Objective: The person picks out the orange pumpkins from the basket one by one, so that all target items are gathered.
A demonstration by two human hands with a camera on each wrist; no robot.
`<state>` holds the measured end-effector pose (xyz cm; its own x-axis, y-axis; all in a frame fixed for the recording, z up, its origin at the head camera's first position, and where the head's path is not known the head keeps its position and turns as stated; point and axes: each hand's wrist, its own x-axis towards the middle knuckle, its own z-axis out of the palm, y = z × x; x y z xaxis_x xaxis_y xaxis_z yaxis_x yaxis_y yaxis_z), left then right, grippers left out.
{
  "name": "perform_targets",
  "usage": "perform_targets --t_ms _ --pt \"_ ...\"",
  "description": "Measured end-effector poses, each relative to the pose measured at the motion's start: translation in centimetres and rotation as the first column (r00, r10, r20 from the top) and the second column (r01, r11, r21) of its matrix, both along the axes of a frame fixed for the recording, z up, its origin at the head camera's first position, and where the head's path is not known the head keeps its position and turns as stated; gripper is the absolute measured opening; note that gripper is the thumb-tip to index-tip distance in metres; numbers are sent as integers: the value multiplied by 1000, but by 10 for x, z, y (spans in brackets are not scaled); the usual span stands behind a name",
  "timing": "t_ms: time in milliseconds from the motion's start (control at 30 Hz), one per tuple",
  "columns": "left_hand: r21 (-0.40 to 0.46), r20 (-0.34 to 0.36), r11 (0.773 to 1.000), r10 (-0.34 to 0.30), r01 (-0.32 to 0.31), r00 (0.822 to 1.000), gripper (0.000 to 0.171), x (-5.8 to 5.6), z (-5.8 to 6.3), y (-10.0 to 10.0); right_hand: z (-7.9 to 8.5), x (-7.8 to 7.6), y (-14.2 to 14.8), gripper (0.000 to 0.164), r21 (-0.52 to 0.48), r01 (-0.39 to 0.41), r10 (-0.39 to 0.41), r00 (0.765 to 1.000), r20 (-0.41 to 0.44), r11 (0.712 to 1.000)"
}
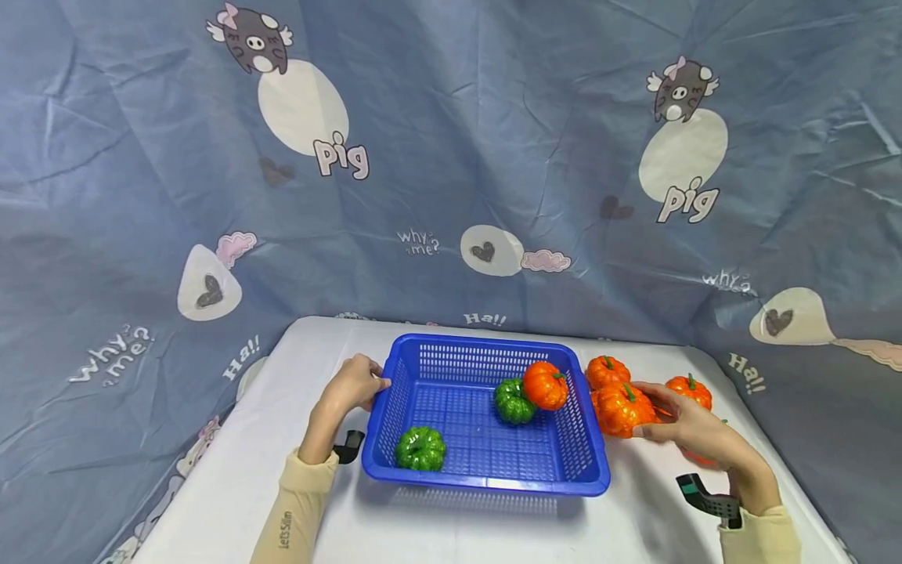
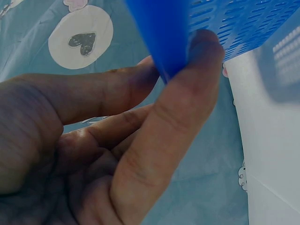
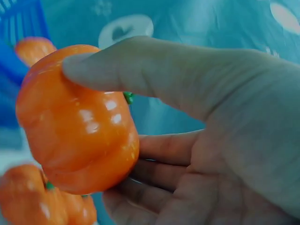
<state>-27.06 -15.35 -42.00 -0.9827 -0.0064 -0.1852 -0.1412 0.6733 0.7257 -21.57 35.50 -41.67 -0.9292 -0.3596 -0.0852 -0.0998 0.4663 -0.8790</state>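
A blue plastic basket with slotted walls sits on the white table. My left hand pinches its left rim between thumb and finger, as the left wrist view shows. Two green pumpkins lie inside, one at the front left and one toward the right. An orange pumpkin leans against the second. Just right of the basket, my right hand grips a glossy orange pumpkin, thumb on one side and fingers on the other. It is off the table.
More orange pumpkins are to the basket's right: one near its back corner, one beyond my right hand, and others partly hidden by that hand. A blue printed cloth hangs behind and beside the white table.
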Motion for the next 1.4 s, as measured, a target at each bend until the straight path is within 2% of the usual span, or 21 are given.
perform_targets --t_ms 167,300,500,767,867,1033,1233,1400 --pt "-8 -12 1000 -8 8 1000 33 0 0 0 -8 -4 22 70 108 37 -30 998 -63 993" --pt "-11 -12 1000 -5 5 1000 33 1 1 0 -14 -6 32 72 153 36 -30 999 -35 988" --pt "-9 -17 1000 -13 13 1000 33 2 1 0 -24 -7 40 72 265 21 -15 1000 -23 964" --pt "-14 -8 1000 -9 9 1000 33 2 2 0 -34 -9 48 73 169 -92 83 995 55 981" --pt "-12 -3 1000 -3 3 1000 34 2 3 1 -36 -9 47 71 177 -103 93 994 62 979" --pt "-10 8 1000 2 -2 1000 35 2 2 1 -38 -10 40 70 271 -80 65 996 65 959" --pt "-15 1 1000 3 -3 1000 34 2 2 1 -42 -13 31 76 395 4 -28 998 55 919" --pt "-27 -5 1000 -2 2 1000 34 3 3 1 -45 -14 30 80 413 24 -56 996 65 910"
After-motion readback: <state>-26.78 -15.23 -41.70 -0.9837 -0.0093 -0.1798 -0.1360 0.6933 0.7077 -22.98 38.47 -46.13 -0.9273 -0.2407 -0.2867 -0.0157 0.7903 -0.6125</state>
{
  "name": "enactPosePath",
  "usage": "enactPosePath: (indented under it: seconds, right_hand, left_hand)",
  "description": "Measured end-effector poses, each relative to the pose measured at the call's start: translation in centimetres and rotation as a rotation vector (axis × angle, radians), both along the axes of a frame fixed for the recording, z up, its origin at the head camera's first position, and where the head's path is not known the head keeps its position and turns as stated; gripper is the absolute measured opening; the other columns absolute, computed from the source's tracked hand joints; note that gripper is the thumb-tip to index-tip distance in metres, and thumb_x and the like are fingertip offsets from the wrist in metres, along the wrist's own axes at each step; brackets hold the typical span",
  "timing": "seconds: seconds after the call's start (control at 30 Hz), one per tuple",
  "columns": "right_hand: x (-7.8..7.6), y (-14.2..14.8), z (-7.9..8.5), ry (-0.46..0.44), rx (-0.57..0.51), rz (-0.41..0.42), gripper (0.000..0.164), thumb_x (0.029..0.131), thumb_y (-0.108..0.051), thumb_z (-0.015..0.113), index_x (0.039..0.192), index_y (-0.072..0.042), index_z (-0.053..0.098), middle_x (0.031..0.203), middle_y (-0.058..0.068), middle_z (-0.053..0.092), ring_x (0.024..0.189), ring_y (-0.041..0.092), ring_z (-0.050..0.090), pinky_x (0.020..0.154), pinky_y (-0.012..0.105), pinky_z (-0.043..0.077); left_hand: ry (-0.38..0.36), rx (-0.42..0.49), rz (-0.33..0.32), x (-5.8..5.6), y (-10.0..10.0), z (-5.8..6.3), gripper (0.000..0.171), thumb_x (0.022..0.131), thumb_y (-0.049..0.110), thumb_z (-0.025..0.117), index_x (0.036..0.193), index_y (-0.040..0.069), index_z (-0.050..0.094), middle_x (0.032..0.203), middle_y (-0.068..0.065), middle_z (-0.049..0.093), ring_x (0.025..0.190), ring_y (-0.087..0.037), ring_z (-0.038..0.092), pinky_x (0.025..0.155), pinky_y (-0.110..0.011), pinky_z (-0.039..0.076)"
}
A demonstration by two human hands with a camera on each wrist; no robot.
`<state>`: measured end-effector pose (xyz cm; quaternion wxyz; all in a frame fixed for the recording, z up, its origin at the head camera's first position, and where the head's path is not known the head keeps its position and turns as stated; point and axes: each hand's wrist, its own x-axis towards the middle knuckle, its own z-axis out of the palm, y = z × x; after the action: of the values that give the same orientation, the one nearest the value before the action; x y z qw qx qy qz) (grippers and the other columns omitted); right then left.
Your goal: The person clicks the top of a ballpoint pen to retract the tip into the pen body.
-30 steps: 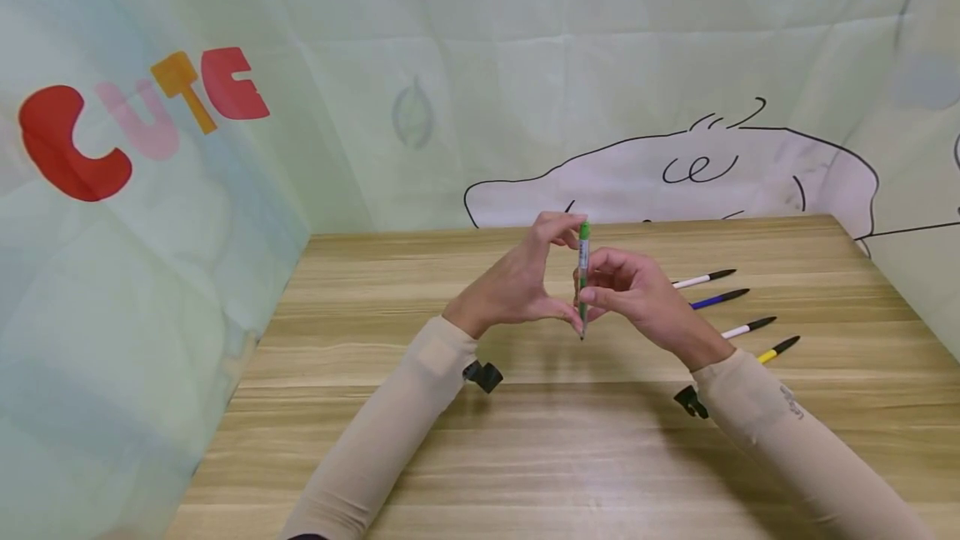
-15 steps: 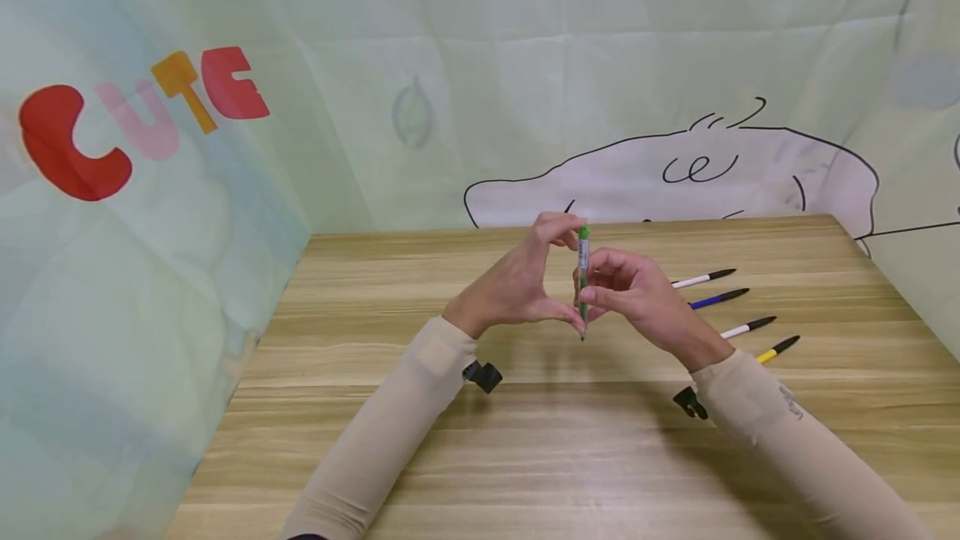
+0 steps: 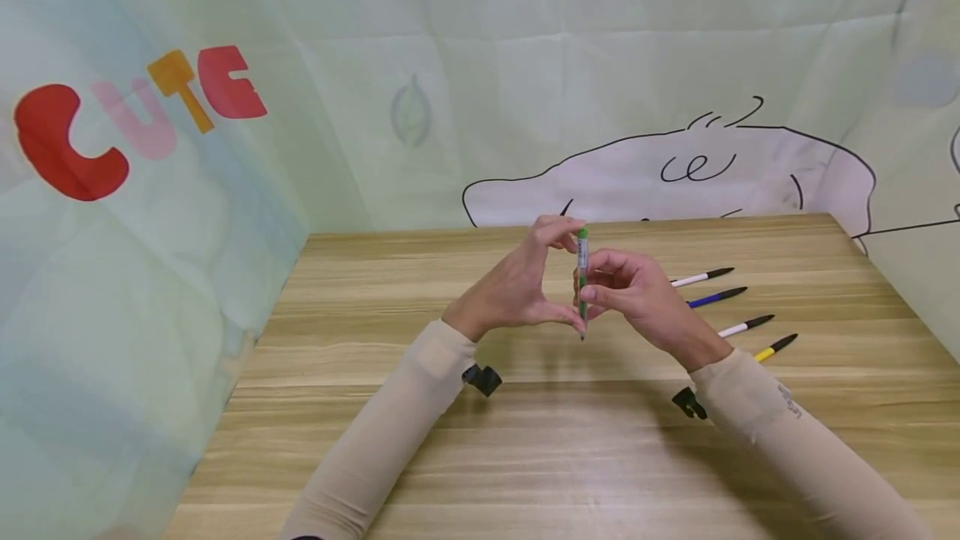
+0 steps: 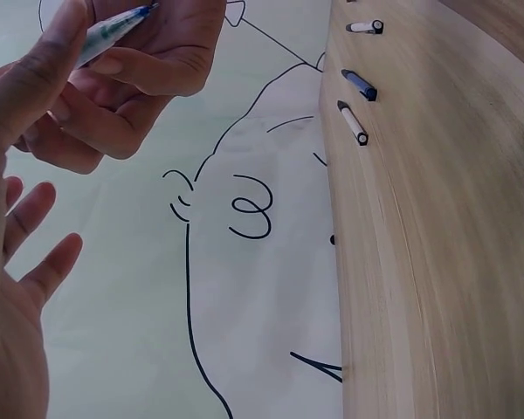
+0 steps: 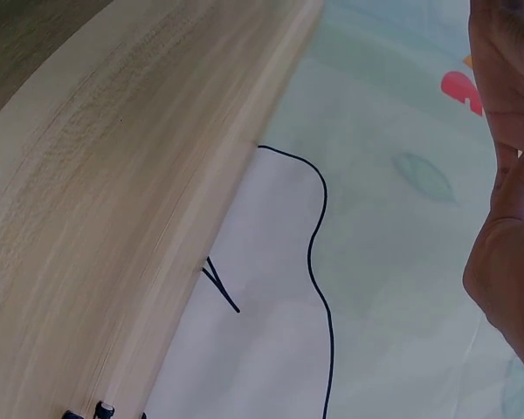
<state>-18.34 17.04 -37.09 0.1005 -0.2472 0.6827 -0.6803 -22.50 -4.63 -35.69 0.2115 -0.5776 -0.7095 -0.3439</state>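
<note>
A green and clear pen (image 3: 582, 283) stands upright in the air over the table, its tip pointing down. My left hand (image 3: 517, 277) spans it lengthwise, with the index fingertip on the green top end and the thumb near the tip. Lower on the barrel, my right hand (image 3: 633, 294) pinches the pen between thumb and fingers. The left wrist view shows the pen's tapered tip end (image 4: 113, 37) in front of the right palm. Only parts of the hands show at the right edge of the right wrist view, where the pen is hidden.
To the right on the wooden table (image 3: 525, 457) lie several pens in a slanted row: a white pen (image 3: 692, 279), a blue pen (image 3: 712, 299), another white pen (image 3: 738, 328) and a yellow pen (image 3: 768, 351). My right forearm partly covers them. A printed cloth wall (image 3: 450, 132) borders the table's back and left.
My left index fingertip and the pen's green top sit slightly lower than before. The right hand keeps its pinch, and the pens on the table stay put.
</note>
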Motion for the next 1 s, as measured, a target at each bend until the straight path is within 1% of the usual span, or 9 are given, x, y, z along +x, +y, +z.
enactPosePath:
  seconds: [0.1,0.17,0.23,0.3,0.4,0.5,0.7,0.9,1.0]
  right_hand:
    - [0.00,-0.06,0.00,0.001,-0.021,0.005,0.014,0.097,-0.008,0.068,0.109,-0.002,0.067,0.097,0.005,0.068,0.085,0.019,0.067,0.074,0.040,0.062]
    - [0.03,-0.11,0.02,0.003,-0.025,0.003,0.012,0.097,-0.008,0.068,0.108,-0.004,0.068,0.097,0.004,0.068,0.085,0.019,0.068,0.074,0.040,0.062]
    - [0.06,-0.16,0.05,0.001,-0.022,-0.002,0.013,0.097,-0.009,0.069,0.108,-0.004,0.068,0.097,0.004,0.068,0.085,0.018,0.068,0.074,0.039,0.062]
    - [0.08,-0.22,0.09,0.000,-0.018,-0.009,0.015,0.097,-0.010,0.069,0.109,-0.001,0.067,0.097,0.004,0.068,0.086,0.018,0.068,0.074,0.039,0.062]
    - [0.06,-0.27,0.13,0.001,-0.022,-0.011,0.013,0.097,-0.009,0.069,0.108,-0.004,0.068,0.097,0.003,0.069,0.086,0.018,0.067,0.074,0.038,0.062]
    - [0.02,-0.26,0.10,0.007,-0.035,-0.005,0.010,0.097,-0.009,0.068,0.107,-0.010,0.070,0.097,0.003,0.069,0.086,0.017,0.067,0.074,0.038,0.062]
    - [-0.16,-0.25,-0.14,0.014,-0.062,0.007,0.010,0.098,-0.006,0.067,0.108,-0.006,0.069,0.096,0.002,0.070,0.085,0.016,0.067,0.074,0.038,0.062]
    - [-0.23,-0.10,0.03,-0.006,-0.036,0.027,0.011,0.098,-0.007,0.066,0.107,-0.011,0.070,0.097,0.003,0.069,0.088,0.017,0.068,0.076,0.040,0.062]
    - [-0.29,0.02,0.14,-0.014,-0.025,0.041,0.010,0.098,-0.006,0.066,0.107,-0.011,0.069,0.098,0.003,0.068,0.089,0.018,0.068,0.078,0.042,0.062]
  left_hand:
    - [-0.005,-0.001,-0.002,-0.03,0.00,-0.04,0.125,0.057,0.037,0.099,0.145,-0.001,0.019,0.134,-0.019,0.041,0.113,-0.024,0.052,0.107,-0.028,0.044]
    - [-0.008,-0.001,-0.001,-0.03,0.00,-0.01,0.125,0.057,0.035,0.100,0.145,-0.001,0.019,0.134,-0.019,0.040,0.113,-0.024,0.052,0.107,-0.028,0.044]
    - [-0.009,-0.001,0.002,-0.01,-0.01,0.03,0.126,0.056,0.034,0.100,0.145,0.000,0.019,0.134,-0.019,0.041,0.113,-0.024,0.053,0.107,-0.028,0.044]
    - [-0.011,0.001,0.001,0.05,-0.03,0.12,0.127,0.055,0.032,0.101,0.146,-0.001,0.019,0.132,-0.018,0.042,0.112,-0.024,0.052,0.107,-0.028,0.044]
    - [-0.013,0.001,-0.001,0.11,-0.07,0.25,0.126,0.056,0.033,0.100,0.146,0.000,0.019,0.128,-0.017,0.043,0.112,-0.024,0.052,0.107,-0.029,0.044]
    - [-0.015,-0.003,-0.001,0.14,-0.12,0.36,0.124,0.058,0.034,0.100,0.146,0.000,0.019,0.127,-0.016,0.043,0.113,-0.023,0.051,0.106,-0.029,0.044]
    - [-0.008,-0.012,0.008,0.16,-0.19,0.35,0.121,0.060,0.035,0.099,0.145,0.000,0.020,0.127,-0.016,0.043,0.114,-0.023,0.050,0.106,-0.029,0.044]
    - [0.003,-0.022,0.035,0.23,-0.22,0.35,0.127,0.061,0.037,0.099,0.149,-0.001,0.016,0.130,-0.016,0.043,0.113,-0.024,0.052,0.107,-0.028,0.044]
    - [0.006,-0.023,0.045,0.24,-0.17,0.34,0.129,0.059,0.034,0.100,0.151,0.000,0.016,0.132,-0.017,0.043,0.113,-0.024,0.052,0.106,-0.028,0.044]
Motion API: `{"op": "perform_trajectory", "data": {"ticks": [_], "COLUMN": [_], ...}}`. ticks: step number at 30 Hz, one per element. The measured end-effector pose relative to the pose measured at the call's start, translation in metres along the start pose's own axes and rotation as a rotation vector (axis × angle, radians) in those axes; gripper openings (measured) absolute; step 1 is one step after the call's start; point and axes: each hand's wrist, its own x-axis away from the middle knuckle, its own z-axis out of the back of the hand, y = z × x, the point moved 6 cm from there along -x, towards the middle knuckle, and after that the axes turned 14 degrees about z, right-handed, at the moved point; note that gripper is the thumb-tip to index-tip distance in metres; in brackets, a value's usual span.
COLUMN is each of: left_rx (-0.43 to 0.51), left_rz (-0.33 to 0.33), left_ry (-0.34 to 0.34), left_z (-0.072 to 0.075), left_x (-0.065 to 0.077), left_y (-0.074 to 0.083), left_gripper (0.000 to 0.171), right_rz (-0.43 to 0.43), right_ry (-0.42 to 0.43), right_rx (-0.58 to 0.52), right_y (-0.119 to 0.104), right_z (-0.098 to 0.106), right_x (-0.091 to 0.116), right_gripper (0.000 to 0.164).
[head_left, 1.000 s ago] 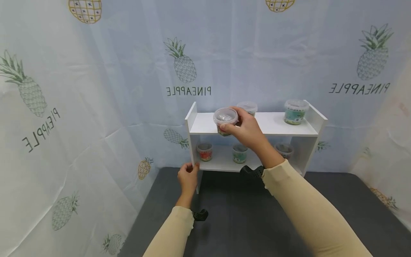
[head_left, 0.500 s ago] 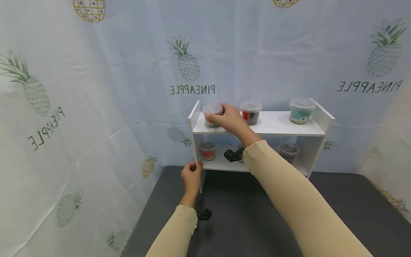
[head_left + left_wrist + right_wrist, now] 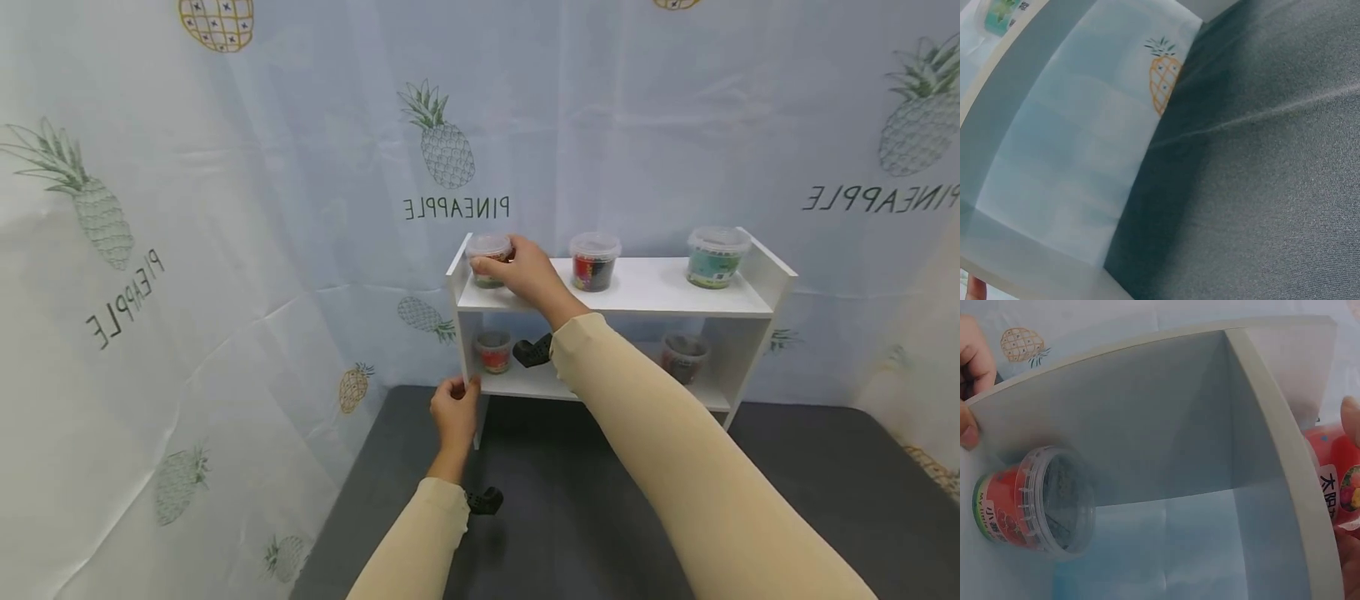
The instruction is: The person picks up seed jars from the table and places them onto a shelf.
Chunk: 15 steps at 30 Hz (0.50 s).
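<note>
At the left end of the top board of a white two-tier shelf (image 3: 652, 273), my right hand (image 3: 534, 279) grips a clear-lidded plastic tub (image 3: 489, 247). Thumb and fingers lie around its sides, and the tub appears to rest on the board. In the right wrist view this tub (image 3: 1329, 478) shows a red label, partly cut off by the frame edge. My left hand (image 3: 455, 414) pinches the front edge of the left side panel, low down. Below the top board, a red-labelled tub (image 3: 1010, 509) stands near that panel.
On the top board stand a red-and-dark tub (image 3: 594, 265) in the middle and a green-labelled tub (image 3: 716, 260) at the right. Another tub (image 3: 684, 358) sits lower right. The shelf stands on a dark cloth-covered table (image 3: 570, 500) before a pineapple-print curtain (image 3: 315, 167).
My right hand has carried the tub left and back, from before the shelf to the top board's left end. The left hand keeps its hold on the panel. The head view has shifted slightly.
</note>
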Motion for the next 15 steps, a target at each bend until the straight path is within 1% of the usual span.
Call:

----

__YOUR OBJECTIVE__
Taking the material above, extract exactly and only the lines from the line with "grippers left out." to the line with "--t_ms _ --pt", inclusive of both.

__TASK ANSWER__
`<state>` holds the measured end-effector pose (xyz cm; its own x-axis, y-axis; all in a frame fixed for the recording, z up, its origin at the head camera's first position, and where the head's path is not known the head keeps its position and turns as stated; point and axes: each hand's wrist, its own x-axis towards the middle knuckle, its own z-axis out of the palm, y = z × x; x y z xaxis_x xaxis_y xaxis_z yaxis_x yaxis_y yaxis_z), left then right, grippers left out.
{
  "name": "perform_targets",
  "usage": "perform_targets --t_ms _ --pt \"_ ...\"",

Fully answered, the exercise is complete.